Why was eToro banned too? It is mostly stocks, not crypto. Same legal logic. eToro offered securities trading, including stocks and CFDs, to Filipinos without registering under the Securities Regulation Code. The SEC's test is registration, not asset class, which is also why forex broker OctaFX and the MetaTrader apps were swept up in the same campaign.
Could a licensed Binance return to the Philippines someday? The legal door exists. The SEC's 2025 Crypto-Asset Service Provider rules define a registration route, and the BSP's VASP framework governs exchange licensing. Whether Binance or any major international platform completes that process is a commercial decision no one outside those rooms can predict.
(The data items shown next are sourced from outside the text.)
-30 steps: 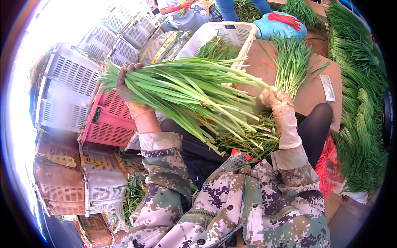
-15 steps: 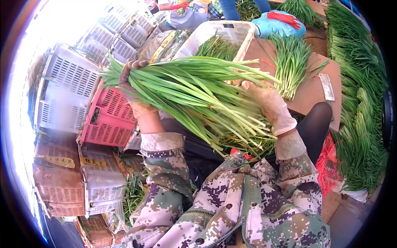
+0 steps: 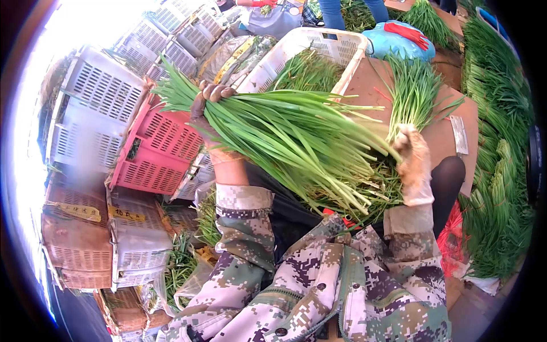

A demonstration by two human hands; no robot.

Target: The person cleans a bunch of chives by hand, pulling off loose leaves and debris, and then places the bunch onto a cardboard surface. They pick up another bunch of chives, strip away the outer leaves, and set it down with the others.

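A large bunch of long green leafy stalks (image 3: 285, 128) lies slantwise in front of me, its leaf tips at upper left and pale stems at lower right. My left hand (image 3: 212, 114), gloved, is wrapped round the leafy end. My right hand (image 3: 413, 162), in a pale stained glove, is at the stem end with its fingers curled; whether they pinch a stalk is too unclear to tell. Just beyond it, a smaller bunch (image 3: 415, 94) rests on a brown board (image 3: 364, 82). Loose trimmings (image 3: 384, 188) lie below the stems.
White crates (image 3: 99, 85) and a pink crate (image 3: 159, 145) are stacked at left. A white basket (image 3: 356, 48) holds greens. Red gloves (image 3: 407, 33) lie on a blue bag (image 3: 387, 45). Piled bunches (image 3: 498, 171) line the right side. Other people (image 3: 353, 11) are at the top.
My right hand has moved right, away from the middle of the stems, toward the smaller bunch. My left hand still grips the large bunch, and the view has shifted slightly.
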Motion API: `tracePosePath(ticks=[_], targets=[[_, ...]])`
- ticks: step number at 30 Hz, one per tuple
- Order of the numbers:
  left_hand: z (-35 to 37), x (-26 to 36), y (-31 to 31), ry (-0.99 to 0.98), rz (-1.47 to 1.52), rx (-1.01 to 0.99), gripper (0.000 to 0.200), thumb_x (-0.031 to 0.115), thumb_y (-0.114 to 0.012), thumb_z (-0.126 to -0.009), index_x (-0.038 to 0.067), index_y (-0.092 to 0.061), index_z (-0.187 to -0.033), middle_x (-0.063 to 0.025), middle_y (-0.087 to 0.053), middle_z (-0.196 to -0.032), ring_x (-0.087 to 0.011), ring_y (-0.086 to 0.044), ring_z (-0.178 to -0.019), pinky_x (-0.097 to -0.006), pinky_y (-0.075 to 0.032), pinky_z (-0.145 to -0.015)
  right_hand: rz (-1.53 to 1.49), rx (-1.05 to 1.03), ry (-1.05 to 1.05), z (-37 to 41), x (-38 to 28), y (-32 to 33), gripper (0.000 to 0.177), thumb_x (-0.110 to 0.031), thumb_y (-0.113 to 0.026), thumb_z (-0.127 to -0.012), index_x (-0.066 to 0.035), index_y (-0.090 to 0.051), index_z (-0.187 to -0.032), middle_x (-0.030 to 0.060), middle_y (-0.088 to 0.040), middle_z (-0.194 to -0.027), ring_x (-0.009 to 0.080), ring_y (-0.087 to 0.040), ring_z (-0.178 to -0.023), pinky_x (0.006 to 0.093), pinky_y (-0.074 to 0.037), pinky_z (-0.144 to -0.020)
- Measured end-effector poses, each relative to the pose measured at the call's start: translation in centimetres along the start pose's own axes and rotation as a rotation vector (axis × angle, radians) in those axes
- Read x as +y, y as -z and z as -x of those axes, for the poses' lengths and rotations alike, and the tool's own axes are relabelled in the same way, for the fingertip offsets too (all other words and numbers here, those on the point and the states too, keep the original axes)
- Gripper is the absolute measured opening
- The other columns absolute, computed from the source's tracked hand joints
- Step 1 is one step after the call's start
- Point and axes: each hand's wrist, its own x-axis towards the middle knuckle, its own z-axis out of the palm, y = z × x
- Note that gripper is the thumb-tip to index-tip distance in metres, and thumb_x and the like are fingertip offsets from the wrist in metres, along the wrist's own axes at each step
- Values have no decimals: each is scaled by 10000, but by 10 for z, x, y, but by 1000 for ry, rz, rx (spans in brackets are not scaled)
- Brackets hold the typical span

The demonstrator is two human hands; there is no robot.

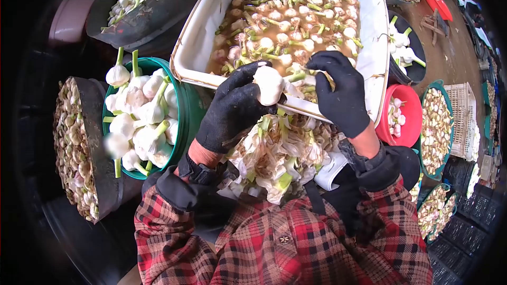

Until a license is granted and published, the block stands.
Regulatory note
The Securities and Exchange Commission regulates the offer and sale of securities and investment products in the Philippines under the Securities Regulation Code, and in 2025 issued Crypto-Asset Service Provider rules extending registration requirements to platforms serving Filipinos. The Bangko Sentral ng Pilipinas licenses Virtual Asset Service Providers under Circular 1108 of 2021 and maintains the official list of licensed entities. The Bureau of Internal Revenue treats crypto gains as taxable income under the National Internal Revenue Code. The access blocks implemented by the National Telecommunications Commission against Binance, eToro, and OctaFX are lawful directives currently in force. This article is informational only; it does not recommend any trading platform, and it does not describe or endorse any method of circumventing access restrictions imposed by Philippine authorities. Verify any platform's status against the BSP's VASP list and the SEC's advisory database before depositing funds.